[Start of Attachment]

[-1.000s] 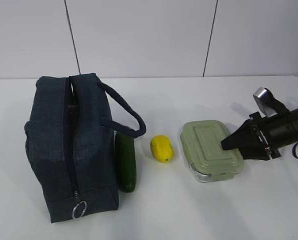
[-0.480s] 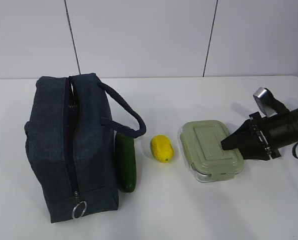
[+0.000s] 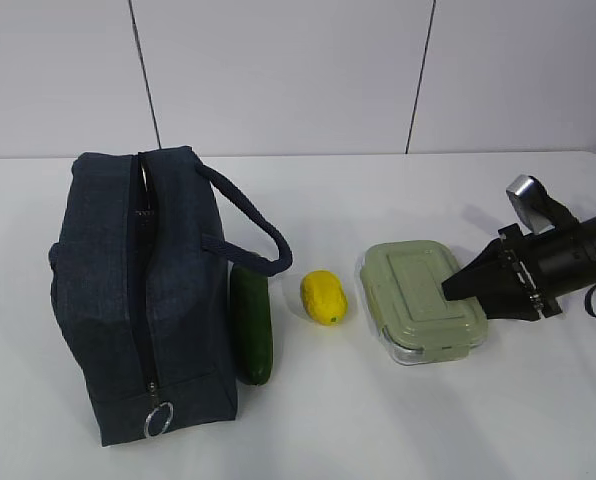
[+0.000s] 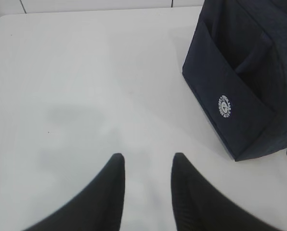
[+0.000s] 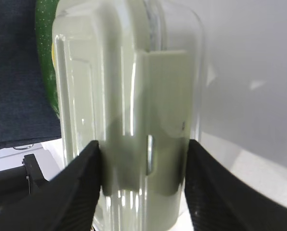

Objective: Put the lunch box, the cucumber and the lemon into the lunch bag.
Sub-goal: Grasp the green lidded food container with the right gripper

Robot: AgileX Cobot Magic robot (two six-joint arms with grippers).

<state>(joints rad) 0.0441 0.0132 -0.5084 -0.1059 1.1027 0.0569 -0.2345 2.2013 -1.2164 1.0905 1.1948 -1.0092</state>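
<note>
The lunch box with its sage-green lid lies on the white table, right of centre. My right gripper grips its right end; in the right wrist view the two fingers of that gripper press on both sides of the box. The yellow lemon lies to its left. The dark green cucumber lies against the lunch bag, whose zip ring hangs at the near end. My left gripper is open and empty over bare table, beside the bag.
The bag's loop handle droops over the cucumber's far end. A white wall stands behind the table. The cucumber and the bag's fabric show behind the box in the right wrist view.
</note>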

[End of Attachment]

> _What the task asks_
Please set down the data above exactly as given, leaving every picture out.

> _Exercise response_
[-1.000s] 
[-0.480s] 
[+0.000s] 
[+0.000s] 
[+0.000s] 

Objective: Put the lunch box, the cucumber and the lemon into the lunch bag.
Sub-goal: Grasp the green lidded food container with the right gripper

Robot: AgileX Cobot Magic robot (two six-joint arms with grippers).

<state>(joints rad) 0.0441 0.0132 -0.5084 -0.1059 1.1027 0.0569 -0.2345 2.2013 -1.2164 1.0905 1.1948 -1.0092</state>
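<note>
The lunch box with its sage-green lid lies on the white table, right of centre. My right gripper grips its right end; in the right wrist view the two fingers of that gripper press on both sides of the box. The yellow lemon lies to its left. The dark green cucumber lies against the lunch bag, whose zip ring hangs at the near end. My left gripper is open and empty over bare table, beside the bag.
The bag's loop handle droops over the cucumber's far end. A white wall stands behind the table. The cucumber and the bag's fabric show behind the box in the right wrist view.
</note>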

Output is finished, and nothing else is required.